▶ [ACTIVITY]
Copy the data exactly from the line that contains "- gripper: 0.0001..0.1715" through the line that contains "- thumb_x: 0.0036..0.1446", keeping both end lines and leaving out everything else.
======== RECORD EXCERPTS
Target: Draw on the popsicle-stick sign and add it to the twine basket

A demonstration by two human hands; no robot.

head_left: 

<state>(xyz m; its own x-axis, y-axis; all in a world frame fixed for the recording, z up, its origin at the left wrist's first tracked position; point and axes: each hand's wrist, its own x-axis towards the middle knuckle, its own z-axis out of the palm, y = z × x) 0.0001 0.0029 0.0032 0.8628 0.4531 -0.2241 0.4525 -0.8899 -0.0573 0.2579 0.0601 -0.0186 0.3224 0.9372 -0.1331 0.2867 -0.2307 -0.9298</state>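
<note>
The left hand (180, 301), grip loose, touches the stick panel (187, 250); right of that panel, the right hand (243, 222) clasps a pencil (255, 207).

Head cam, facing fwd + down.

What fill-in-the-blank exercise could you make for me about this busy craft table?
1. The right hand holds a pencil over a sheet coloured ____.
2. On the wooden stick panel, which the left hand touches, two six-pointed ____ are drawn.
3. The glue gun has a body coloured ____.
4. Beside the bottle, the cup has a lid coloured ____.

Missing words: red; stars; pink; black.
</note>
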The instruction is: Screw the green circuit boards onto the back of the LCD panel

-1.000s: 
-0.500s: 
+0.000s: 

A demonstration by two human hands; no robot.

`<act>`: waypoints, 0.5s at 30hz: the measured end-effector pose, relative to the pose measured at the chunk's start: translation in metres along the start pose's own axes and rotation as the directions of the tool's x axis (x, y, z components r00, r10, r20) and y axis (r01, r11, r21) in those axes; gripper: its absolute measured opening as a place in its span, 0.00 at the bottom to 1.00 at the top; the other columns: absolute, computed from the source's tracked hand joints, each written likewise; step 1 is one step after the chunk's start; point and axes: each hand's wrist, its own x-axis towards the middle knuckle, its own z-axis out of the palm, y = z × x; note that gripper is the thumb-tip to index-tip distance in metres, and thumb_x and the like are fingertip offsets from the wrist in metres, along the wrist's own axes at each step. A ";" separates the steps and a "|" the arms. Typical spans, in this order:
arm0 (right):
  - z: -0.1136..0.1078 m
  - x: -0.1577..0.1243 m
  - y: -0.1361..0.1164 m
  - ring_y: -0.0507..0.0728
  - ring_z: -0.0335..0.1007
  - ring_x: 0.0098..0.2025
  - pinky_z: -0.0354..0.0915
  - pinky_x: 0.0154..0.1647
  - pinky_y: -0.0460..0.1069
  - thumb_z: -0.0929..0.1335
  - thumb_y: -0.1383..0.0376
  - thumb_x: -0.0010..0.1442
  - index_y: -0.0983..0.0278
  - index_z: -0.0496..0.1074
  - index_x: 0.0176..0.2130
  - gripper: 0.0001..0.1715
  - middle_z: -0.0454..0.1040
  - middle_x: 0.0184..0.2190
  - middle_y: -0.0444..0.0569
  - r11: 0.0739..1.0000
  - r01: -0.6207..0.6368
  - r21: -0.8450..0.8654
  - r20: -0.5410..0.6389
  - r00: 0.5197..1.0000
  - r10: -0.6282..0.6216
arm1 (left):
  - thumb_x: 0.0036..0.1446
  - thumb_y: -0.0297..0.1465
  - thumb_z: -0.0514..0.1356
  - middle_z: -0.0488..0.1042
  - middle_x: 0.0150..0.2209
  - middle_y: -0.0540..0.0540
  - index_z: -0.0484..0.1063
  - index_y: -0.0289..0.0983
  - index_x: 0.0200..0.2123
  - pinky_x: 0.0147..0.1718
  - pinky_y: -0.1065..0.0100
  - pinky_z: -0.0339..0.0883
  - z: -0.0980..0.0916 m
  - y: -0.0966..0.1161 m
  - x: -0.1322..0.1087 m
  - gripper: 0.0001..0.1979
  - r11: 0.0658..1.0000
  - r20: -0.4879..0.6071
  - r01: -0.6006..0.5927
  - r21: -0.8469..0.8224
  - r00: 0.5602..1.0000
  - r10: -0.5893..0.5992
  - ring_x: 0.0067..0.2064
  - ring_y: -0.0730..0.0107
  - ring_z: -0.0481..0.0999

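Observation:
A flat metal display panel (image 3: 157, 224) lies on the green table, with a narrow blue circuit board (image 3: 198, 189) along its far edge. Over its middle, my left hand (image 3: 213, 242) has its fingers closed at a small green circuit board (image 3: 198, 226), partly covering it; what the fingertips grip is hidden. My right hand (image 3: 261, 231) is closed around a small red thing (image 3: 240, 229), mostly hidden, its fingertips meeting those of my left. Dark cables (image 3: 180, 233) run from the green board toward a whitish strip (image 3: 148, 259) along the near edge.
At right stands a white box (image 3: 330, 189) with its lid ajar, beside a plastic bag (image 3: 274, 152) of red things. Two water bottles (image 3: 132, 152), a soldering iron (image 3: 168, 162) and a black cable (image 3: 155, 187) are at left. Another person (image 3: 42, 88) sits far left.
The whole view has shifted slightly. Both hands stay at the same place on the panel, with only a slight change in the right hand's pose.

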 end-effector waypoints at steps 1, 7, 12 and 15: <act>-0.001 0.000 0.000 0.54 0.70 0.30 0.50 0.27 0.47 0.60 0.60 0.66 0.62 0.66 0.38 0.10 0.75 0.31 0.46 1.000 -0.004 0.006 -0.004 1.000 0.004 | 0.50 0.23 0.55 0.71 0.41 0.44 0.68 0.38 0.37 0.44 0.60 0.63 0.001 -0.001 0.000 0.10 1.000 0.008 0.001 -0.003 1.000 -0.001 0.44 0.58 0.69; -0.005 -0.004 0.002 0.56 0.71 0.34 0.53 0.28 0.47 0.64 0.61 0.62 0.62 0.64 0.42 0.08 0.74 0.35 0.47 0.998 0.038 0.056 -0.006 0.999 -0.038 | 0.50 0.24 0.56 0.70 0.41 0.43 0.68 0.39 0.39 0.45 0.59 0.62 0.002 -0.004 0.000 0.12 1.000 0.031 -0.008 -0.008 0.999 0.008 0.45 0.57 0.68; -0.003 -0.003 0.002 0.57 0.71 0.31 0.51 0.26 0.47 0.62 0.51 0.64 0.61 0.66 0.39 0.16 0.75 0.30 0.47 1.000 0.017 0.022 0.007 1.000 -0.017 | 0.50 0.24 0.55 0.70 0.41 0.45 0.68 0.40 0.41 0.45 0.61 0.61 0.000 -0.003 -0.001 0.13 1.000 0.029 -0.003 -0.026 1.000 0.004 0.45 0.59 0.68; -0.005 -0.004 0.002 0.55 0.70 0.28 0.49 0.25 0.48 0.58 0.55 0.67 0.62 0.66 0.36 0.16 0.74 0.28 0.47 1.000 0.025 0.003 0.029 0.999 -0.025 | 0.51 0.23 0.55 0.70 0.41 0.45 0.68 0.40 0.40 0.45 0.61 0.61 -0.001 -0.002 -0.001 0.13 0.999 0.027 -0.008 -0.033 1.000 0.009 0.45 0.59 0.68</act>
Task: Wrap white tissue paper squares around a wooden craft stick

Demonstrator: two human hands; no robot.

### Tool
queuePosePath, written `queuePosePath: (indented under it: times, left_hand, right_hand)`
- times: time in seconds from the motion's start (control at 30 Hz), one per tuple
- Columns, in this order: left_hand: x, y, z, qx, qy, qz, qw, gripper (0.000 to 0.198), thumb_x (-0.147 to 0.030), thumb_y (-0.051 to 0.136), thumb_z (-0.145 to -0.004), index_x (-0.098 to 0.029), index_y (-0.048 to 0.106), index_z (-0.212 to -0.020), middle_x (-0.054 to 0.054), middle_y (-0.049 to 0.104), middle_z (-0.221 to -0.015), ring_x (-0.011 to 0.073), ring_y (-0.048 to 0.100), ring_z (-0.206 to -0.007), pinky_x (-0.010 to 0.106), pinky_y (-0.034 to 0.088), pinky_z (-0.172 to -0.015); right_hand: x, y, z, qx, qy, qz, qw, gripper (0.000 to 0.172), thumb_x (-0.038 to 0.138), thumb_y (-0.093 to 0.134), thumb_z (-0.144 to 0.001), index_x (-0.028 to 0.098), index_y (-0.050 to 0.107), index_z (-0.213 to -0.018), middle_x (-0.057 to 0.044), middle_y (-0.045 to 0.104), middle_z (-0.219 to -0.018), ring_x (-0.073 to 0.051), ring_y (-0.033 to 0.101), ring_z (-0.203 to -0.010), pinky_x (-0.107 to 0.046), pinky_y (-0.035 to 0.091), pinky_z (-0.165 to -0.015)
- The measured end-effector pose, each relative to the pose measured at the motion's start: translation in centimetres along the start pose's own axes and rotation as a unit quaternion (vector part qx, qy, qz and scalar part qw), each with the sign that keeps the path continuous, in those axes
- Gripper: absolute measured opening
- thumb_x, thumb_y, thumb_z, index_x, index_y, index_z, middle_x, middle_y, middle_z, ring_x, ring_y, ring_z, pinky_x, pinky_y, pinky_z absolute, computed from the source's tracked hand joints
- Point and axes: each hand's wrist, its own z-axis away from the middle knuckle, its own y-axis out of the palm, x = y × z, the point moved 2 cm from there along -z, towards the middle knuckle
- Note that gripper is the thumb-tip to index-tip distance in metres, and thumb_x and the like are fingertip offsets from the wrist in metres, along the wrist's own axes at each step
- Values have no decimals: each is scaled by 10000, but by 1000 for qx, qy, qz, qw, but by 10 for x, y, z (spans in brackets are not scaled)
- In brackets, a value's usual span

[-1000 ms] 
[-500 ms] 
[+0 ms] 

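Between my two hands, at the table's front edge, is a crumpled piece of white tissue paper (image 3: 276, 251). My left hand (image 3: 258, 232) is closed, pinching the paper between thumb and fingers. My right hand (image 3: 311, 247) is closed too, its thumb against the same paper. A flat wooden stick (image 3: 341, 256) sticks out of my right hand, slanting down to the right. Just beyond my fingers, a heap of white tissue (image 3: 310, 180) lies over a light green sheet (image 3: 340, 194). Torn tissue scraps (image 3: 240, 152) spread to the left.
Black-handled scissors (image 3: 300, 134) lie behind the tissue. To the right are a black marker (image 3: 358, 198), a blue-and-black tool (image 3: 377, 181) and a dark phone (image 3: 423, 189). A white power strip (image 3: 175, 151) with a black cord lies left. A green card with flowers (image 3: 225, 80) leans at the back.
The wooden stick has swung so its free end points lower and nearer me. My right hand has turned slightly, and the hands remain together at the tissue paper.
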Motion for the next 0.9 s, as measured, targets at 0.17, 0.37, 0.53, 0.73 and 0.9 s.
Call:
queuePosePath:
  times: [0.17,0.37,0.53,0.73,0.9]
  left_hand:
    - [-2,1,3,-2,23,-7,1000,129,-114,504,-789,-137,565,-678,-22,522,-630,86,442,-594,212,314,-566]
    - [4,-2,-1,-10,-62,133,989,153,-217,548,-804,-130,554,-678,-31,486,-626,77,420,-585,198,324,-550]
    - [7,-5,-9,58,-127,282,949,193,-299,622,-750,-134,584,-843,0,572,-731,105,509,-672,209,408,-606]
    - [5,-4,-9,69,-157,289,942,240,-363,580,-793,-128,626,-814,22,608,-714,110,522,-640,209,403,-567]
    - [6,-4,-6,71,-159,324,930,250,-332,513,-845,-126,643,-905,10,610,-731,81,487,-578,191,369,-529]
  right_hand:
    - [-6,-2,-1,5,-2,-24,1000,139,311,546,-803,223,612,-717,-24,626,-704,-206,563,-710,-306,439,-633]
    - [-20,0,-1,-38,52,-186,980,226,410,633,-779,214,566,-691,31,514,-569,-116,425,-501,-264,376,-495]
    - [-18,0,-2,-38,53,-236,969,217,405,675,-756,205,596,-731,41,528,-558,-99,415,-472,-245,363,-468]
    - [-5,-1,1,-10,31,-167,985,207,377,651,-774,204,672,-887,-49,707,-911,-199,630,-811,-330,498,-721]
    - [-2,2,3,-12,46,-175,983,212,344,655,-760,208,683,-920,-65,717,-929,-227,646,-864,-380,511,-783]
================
▶ [WRITTEN REPLY]
  - gripper: 0.0001..0.1715
  - middle_z: -0.0454..0.1040
  - middle_x: 0.0184..0.2190
  - middle_y: -0.0444..0.0569
  - r11: 0.0739..1.0000
  - r01: -0.6207..0.6368
  - r21: -0.8450..0.8654
  - r20: -0.5410..0.6389
  - r00: 0.5197..1.0000
  - r10: -0.6282..0.6216
arm1 (left):
  - thumb_x: 0.0036..0.1446

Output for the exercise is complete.